§ **Aim of the exercise**:
Every line of the data is to be transcribed without error.

§ **Information provided**:
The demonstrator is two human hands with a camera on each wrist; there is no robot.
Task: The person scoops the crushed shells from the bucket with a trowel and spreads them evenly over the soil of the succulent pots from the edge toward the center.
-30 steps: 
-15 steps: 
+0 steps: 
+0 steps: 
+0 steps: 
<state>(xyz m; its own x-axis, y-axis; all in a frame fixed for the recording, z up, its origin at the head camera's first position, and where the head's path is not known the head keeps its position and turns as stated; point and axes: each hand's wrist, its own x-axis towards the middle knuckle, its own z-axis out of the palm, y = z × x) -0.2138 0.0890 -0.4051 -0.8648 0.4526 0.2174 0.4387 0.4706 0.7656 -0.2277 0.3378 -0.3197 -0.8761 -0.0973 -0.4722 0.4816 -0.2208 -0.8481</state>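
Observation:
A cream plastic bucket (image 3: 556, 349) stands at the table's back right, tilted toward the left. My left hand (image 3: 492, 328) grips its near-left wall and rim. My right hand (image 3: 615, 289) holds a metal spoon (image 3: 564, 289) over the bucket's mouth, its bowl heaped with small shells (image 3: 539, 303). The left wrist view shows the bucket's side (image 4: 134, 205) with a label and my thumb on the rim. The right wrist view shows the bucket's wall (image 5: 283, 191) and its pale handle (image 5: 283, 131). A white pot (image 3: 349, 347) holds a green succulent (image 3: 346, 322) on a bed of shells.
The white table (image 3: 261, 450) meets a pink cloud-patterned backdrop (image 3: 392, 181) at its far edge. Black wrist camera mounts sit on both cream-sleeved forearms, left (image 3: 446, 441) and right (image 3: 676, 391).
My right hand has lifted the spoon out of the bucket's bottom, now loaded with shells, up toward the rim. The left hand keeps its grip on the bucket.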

§ **Answer box**:
The demonstrator is two human hands with a camera on each wrist; there is no robot.
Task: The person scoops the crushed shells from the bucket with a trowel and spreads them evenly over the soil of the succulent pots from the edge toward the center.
-30 steps: 
-15 steps: 
+0 steps: 
+0 steps: 
+0 steps: 
<state>(xyz m; its own x-axis, y-axis; all in a frame fixed for the recording, z up, its origin at the head camera's first position, and where the head's path is not known the head keeps its position and turns as stated; point and axes: each hand's wrist, its own x-axis towards the middle knuckle, its own z-axis out of the palm, y = z × x) -0.2138 0.0890 -0.4051 -0.8648 0.4526 0.2174 0.4387 0.4706 0.7656 -0.2277 0.3378 -0.3197 -0.8761 -0.0973 -0.4722 0.4816 -0.2208 -0.8481</state>
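Observation:
A cream plastic bucket (image 3: 556, 349) stands at the table's back right, tilted toward the left. My left hand (image 3: 492, 328) grips its near-left wall and rim. My right hand (image 3: 615, 289) holds a metal spoon (image 3: 564, 289) over the bucket's mouth, its bowl heaped with small shells (image 3: 539, 303). The left wrist view shows the bucket's side (image 4: 134, 205) with a label and my thumb on the rim. The right wrist view shows the bucket's wall (image 5: 283, 191) and its pale handle (image 5: 283, 131). A white pot (image 3: 349, 347) holds a green succulent (image 3: 346, 322) on a bed of shells.
The white table (image 3: 261, 450) meets a pink cloud-patterned backdrop (image 3: 392, 181) at its far edge. Black wrist camera mounts sit on both cream-sleeved forearms, left (image 3: 446, 441) and right (image 3: 676, 391).
My right hand has lifted the spoon out of the bucket's bottom, now loaded with shells, up toward the rim. The left hand keeps its grip on the bucket.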

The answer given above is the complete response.